Evaluation of Capillary Refill Index
Overview
- Phase
- Not Applicable
- Intervention
- Not specified
- Conditions
- Perfusion; Complications
- Sponsor
- Nihon Kohden
- Enrollment
- 60
- Locations
- 1
- Primary Endpoint
- Predictive Capability of the Altered Peripheral Perfusion
- Status
- Completed
- Last Updated
- 5 years ago
Overview
Brief Summary
Comparison of a peripheral perfusion assessment method using a pulse oximeter to the conventional capillary refill time visually assessed by a clinician.
Detailed Description
A new technology, capillary refill index (CRI), to assess peripheral perfusion status quantitatively using pulse oximeter waveforms is being developed. The conventional capillary refill time (CRT) is widely used in clinical settings as a gold standard to assess peripheral perfusion. The objective of this study is to evaluate the capability of CRI to predict altered peripheral perfusion determined with the conventional CRT test.
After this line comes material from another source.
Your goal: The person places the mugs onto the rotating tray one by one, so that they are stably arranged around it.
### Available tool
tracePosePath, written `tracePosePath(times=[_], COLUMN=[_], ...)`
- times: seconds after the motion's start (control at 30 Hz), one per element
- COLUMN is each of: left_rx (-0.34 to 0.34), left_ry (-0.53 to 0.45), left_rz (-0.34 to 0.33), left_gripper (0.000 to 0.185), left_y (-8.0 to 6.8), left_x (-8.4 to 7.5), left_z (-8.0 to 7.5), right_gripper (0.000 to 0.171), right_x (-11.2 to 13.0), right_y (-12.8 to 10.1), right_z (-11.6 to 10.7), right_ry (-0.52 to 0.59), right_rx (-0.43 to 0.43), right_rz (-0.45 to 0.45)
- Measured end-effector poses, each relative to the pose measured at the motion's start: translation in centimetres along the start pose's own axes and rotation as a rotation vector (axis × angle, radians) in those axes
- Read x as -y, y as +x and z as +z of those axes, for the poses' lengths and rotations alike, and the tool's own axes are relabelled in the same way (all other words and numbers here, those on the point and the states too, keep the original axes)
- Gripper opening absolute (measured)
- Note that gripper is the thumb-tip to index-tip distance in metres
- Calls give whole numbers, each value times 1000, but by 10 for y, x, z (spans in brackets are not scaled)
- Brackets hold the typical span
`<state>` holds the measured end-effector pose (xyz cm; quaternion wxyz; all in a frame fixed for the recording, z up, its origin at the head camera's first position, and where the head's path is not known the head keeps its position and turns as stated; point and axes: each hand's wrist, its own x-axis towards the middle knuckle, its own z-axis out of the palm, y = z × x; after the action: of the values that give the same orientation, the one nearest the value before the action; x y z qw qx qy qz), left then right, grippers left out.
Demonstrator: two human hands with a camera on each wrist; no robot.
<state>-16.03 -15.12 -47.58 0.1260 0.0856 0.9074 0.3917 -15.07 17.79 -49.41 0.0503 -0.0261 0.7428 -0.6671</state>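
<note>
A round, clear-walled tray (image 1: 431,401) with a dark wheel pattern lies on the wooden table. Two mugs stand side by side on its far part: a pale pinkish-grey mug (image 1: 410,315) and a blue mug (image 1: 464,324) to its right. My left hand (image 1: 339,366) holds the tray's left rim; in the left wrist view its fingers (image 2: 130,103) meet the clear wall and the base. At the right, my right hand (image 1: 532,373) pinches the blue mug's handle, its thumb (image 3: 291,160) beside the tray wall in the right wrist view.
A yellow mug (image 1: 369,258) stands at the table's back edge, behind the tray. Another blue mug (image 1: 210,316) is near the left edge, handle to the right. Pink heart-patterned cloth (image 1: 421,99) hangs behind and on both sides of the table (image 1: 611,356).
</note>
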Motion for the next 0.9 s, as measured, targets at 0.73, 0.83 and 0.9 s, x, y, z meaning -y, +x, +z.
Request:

Predictive capability of CRI needs to be assessed to achieve a goal to provide clinicians with an alternative method to the conventional CRT.
Investigators
Eligibility Criteria
Inclusion Criteria
- •Individuals 18 years of age or older
- •Patients who present to the ED or who are admitted to the ICU of North Shore University Hospital (NSUH)
Exclusion Criteria
- •Finger, hand or forearm anatomical anomaly or disease that may interfere with attaching a pulse oximeter sensor
- •Patients' deemed clinically unstable by the clinical team
Outcomes
Primary Outcomes
Predictive Capability of the Altered Peripheral Perfusion
Time Frame: < 30 min *right after enrollment
The area under the curve (AUC) of the receiver operator characteristic (ROC) curve analysis on CRI values to predict probability of altered peripheral perfusion determined with the CRT test.
Secondary Outcomes
- Correlation of Device CRI to Conventional (Visual) CRT(< 30 min *right after enrollment)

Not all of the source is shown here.